Когда тебе 22 и тебе предлагают фактически твою мечту, то очень сложно смотреть масштабно и оценивать все риски. Когда ты строишь бизнес — ты всегда настроен на позитив. Даже самый пессимистический прогноз оптимистичен.
Такие провальные истории учат правильно оценивать риски в любом бизнесе.
— Что произошло потом, когда идея авиатакси прогорела?
— Я остался без работы, переехал в Петербург и пошел работать к папе — он тогда только начинал строить вендинговую компанию Uvenco. Сначала я был обычным менеджером по установке аппаратов, никаких особых плюсов и привилегий у меня не было. К 2010 году я вырос до директора по продажам в нескольких районах города. Но понимал, что мне не хватает образования, чтобы занять в жизни какие-то серьезные позиции. В итоге когда запустилось «Сколково», я поступил туда.
— С друзьями по «Сколково» вы запустили микрофинансовую организацию Mili. Как вам пришла эта идея и что с компанией сейчас?
— Да, в «Сколково» я познакомился с двумя будущими партнерами — Леваном Назаровым и Грантом Алавердяном. Изначально Леван придумал стартап, где люди дают нам социальные страницы в залог, а мы их за это кредитуем. Мы стали искать инвесторов, но был принципиальный момент: я не хотел брать ни одного цента у папы.
Компания Mili работала с пользователями соцсетей и выдавала кредиты от 2 тыс. до 12 тыс. руб. на срок до месяца. Ставка по кредиту составляла 1,6% в день, а процент невозврата — около 20%, заявляли основатели. Для оценки кредитоспособности mili использовал базы ненадежных заемщиков и данные о том, как заемщик пользуется соцсетями и другими сайтами.
— Почему?
— Про меня все время пишут в ассоциации с отцом. Конечно, это открывает двери и я им [отцом] очень горжусь, а репутация папы работает и на меня, — но мне хочется свою. Это всегда тяжелый момент. Это внутреннее желание доказать, что я могу что-то сделать своими силами.
С другой стороны, я всегда за помощь от него. Папа, конечно, рассказывал людям о нашем проекте, и за счет этого мы прошли все российские фонды. Но многие не давали деньги, потому что боялись влезать в микрокредитование. В итоге в нас инвестировали больше $3 млн за все время — это были партнеры не только из России. Не могу сказать, связаны ли они с отцом, по условиям наших договоренностей.

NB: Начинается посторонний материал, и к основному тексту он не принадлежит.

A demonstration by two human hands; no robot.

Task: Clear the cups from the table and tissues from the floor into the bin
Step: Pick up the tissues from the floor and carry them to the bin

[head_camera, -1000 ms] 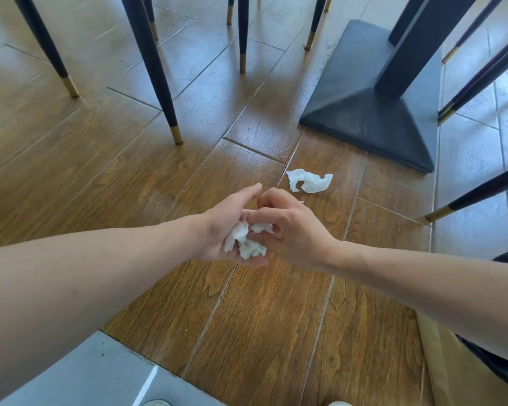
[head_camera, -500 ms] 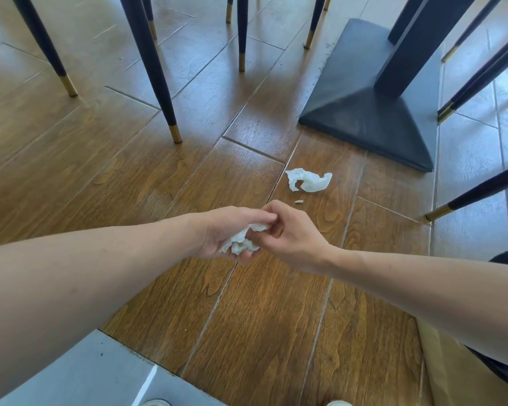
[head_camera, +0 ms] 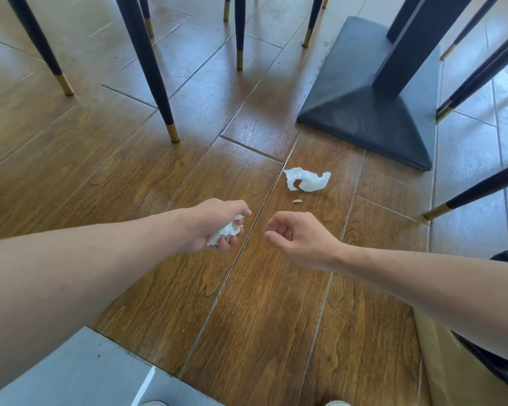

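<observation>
down low over the wooden floor point(head_camera: 129, 177), the two hands are moving apart after being pressed together a moment ago. the left hand point(head_camera: 217, 224) is now holding the white wad of tissue point(head_camera: 226, 231) all by itself, with its fingers curled tight around it. the right hand point(head_camera: 299, 237) is letting go and is coming away with nothing in it, its fingers bent loosely and a little way open. that means the right hand is free for the next pick. another crumpled tissue point(head_camera: 307, 179) is still lying on the floor just past the right hand, near the black base of the bench point(head_camera: 364, 112). a tiny scrap point(head_camera: 296, 201) is sitting between that tissue and the hand. the bin and the cups are not showing, so i am guessing the floor part is not done yet.
</observation>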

— Чем вы больше всего гордитесь в истории с Mili?
— За год мы выросли примерно на 1000%. Если бы мы были в Америке или Европе, то стоили бы совсем других денег и к нам бы относились по-другому. В России вообще никто не учитывает потенциальный рост.
И все равно: мы умудрились создать микрофинансовую компанию, не открыв ни одного отделения и не нарушив закон. На пике мы выдавали займов на 1 млрд руб. в год.
В 2017 году её продали по оценке более $10 млн одному из инвесторов, вложивших в нас на старте. Все, кто вошел в проект, остались довольны.
Я был директором по развитию, и в какой-то момент — еще до продажи — понял, что мой партнер Леван [Назаров] построил команду, которая сильнее, чем я. И я ушел. А с продажи своей доли заработал больше $1 млн.